Outside diff comments:
In `@include/executor/vectorized_operator.hpp`:
- Around line 1084-1098: The MIN/MAX branch in update_bucket_accumulators
currently calls col.get(...).to_int64() unconditionally, truncating TYPE_FLOAT64
values; modify update_bucket_accumulators to branch on the column type for
AggregateType::Min and AggregateType::Max (similar to SUM/AVG): if column type
is TYPE_FLOAT64 use col.get(...).to_double() and update new
mins_float64[i]/maxes_float64[i] in HashBucket, otherwise use to_int64() and the
existing mins[i]/maxes[i]; also add mins_float64[MAX_AGGREGATES] and
maxes_float64[MAX_AGGREGATES] to the HashBucket structure and initialize/compare
them appropriately when bucket.has_mins[i] is set/checked.

🪄 Autofix (Beta)

Fix all unresolved CodeRabbit comments on this PR:

Push a commit to this branch (recommended)
Create a new PR with the fixes

ℹ️ Review info

⚙️ Run configuration

Configuration used: defaults

Review profile: CHILL

Plan: Pro

Run ID: a85bba38-ba24-4f97-93fb-0a89ca43e37f

📥 Commits

Reviewing files that changed from the base of the PR and between fab88e7 and 79934b0.

📒 Files selected for processing (1)

include/executor/vectorized_operator.hpp

🛑 Comments failed to post (3)

include/executor/vectorized_operator.hpp (3)

584-589: ⚠️ Potential issue | 🟠 Major | ⚡ Quick win

Remove redundant valid_indices_ rebuild that creates duplicates.

find_or_insert and find_or_insert_int64 already push to valid_indices_ when allocating new buckets during the rehash loop (lines 501, 545). This second loop adds duplicate entries, causing valid_indices_ to contain each bucket index twice.

The duplication forced an O(n²) dedup workaround in produce_output_batch_open_addressing (lines 1189-1196). Removing this loop fixes the root cause.

🐛 Proposed fix

             }
         }
-        // Rebuild valid_indices_ to include ALL occupied buckets (not just new ones)
-        for (size_t i = 0; i < buckets_.size(); ++i) {
-            if (buckets_[i].occupied) {
-                valid_indices_.push_back(i);
-            }
-        }
     }

📝 Committable suggestion

‼️ IMPORTANT
Carefully review the code before committing. Ensure that it accurately replaces the highlighted code, contains no missing lines, and has no issues with indentation. Thoroughly test & benchmark the code to ensure it meets the requirements.

        }
    }
}

🤖 Prompt for AI Agents

Verify each finding against current code. Fix only still-valid issues, skip the
rest with a brief reason, keep changes minimal, and validate.
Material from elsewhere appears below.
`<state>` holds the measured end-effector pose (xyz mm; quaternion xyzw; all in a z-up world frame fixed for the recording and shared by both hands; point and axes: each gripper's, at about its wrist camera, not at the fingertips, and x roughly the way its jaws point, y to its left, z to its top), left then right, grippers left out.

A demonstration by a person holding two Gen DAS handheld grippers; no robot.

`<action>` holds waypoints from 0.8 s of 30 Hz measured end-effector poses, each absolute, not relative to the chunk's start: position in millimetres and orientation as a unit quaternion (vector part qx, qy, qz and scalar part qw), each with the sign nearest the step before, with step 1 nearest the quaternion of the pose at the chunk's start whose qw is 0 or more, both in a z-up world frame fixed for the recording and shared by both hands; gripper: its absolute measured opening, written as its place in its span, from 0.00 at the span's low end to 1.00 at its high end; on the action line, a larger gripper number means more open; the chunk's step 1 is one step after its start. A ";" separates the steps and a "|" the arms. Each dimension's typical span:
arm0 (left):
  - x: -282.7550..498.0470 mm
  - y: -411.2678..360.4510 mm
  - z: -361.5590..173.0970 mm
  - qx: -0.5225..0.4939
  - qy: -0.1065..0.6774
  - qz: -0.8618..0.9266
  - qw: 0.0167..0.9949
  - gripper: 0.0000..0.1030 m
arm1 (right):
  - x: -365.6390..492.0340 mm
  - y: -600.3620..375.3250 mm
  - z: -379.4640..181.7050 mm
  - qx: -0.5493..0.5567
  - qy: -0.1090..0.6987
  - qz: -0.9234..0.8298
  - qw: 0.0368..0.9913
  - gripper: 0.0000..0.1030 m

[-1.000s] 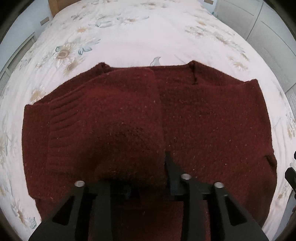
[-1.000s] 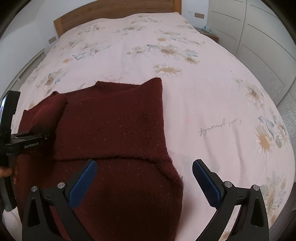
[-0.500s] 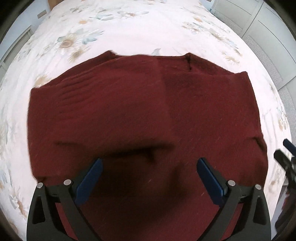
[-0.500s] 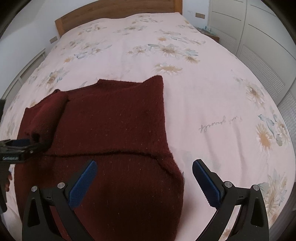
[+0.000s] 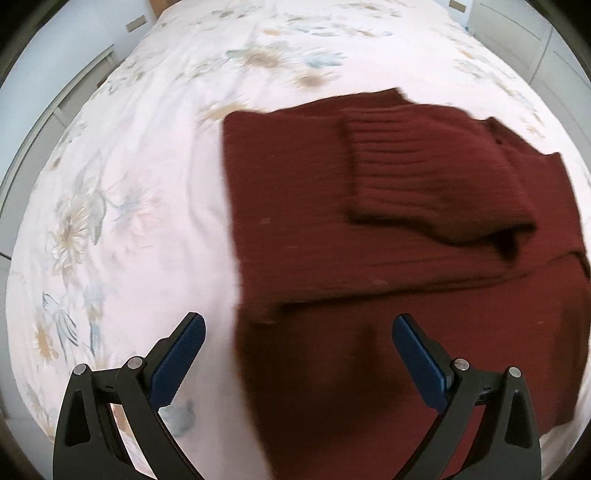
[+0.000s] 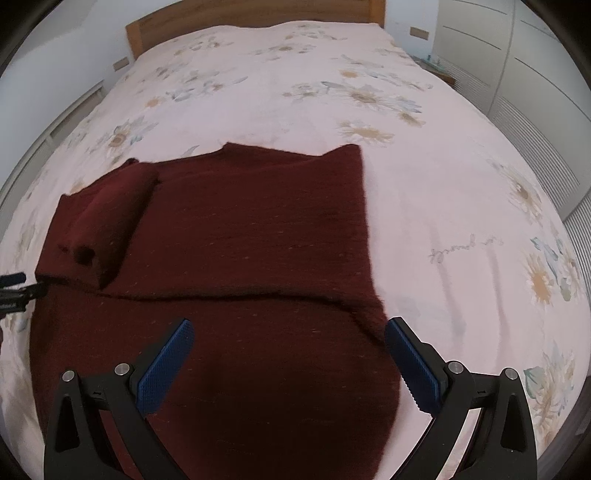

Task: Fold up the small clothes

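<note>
- Two blue-padded fingers of the left gripper stand wide apart in the left wrist view, holding nothing.
- Between and beyond them lies the dark red sweater, spread on the floral bedspread.
- Its left edge runs up from just inside the left finger, so that finger sits over bare bedspread and the right finger over knit.
- One ribbed sleeve is folded across the sweater's upper part; the picture is blurred, so whether it lies fully flat is hard to say.
- Seen from the right wrist, the right gripper is likewise spread open and empty, low over the sweater.
- Its left finger is above the knit; its right finger is at the sweater's right edge, beside a small bulge of cloth.
- A fold line crosses the sweater just beyond the fingertips.
- The sleeve lies folded at the far left.
- A sliver of the left gripper shows at the left border, just beside the sweater's edge.
- A wooden headboard stands at the bed's far end.
</note>
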<state>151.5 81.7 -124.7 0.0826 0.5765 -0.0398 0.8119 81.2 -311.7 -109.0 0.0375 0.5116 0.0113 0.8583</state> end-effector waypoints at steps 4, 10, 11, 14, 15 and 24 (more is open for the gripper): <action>162.0 93.7 -141.4 0.091 0.582 -0.036 0.807 0.87 | 84.3 -299.3 -110.0 0.024 0.517 0.019 0.856 1.00; 175.9 98.5 -153.3 0.059 0.588 -0.072 0.804 0.53 | 89.7 -288.0 -111.4 0.011 0.523 0.020 0.852 1.00; 176.6 98.8 -152.6 0.058 0.587 -0.076 0.804 0.49 | 90.5 -286.1 -111.6 0.009 0.524 0.021 0.852 1.00; 180.5 96.7 -150.8 0.058 0.585 -0.092 0.804 0.30 | 94.2 -277.2 -110.5 0.000 0.525 0.026 0.851 1.00; 181.4 96.3 -150.0 0.061 0.585 -0.094 0.804 0.22 | 95.9 -273.5 -109.7 -0.003 0.524 0.028 0.851 1.00; 188.3 112.6 -148.5 0.032 0.585 -0.100 0.804 0.12 | 122.6 -208.3 -85.1 -0.049 0.506 0.082 0.857 1.00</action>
In `@include/executor/vectorized_operator.hpp` around lines 584 - 589, The loop
rebuilding valid_indices_ by iterating buckets_ and pushing occupied indices is
redundant and causes duplicate entries; remove that loop so valid_indices_ is
only populated during bucket allocations in find_or_insert and
find_or_insert_int64 (the rehash/allocation code paths), which will eliminate
duplicates and remove the need for the O(n²) dedup workaround in
produce_output_batch_open_addressing.

1199-1222: ⚠️ Potential issue | 🔴 Critical | ⚡ Quick win

Multi-column GROUP BY key decoding reads wrong type tag for columns after the first.

The key decoding loop always reads the type tag from bucket.key_data[0] (line 1202) instead of the current position. For multi-column GROUP BY keys encoded as [tag0][val0][tag1][val1]..., this causes columns after the first to be decoded with the wrong type tag, producing incorrect output.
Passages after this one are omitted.